Kırılarak açılan kapıyla yattığım yerde sıçrarken etrafı saran müthiş gürültü sayesinde kulağımın an be an acıdığını hissetmiştim. Bu silah sesiydi. Yine dışarıdan birisi eve saldırıyordu. Kırılan kapının üstünden geçerek odaya giren Taehyung sağ elinde silah varken sol eliyle bileğimi kavrayarak odadan beni sürüklemeye başlamıştı. Sürüklüyor diyordum çünkü asla yürümeme fırsat vermiyordu.

Elinde silah vardı? Dışarıdan eve saldırıyorlardı? Jungkook beni almaya gelmiş olabilir miydi? Aklıma ilk olarak bu ihtimal gelmişti. Belki de geleceği için mesajlarımı cevapsız bırakmıştı?

Merdivenleri çıkarken son kalan bir kaç basmakta adımlarımı durdurdum ve bana dönmesini sağladım. Bileğimi avucunun arasından kurtarmaya çalışsam da yapamamıştım. Gözlerime keskince baktığında ürkmüştüm. Belli etmemeye çalışarak, "Ne oluyor?" diye sorduğumda sesim hiç tahmin ettiğim gibi soğukkanlı çıkmamıştı.

Bakışları bir süre gözlerimde durup histerik bir şekilde güldü. Bu gülüşten nefret etmeye başlamıştım. "Kafandan o saçma sapan düşünceleri sil. Gelen kurtarıcın Jungkook falan değil." Gelmemiş miydi yani gerçekten? Bana yalan söylüyor da olabilirdi, Jungkook gerçekten gelmemiş de olabilirdi. Ama ya geldiyse?

Merdivenleri çıkmayı bitirdiğimizde salona gelmiştik. Gözlerimi etrafta gezdirirken kapının önünde ellerinde ki silahlarla bekleyen tanımadığım dört adam vardı. Yukarı kattan inen Hyunjin bize doğru yaklaştığında Taehyung bileğimi bırakarak Hyunjin'e kaş göz işareti yapmıştı.

Bu sefer Hyunjin bileğimi tutarak yukarı kata doğru çıkmaya başladı. Hiçbir şey anlamıyordum. Dışarıdan gelen silah sesleri kesilmiyordu. Taehyung'un yüzünde tedirgin ifadesi vardı. Gelen kimdi ve amaçları neydi?
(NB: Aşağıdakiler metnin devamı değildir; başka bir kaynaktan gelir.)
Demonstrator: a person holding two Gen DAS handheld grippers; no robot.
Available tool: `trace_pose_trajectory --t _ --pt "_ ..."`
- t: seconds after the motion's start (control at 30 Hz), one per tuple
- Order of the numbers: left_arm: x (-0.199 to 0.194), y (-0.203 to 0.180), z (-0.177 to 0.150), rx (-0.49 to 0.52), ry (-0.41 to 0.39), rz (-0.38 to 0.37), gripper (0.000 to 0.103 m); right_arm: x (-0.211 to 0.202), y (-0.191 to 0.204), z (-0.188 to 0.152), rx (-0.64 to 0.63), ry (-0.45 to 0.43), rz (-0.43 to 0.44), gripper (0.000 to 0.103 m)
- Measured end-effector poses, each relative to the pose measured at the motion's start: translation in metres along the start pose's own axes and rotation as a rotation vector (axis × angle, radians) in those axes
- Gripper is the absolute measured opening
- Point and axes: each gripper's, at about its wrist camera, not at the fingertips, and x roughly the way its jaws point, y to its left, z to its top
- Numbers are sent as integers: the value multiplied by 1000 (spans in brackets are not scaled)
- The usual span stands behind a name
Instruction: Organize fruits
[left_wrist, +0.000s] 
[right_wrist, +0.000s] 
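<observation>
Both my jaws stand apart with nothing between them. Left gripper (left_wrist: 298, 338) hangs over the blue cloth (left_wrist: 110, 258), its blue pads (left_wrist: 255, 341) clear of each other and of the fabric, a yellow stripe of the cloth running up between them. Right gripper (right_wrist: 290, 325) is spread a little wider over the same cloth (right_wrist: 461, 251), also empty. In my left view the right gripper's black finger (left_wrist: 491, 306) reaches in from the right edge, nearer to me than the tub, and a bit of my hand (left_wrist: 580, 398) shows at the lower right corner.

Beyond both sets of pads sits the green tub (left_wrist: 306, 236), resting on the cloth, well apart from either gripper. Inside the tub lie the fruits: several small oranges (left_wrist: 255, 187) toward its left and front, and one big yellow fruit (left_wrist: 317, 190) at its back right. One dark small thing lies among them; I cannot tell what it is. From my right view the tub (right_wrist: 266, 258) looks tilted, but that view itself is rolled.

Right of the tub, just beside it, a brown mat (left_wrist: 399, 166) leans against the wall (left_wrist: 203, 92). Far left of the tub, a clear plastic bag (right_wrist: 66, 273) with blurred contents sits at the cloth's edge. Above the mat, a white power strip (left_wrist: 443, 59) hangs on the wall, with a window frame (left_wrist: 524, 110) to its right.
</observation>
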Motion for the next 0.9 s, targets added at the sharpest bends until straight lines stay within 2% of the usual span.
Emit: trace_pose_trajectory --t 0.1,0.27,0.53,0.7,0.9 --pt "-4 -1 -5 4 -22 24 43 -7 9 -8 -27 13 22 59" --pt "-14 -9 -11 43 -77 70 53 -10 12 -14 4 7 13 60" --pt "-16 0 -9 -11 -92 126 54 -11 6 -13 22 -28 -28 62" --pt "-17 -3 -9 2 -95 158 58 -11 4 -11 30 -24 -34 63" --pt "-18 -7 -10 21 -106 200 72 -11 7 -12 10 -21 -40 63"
Daha önce hiç görmediğim katta ilerlerken çok sürmeden bir odaya girmiştik. Hala bileğinden tutan Hyunjin beni koltuğa doğru yürütürken kuvvetimi kullanarak bileğimi parmakları arasından kurtardım. Hayvan gibi sıkıyorlardı bir de. Kıpkırmızı olmuştu! "Bırak artık kendim yürüyebilirim."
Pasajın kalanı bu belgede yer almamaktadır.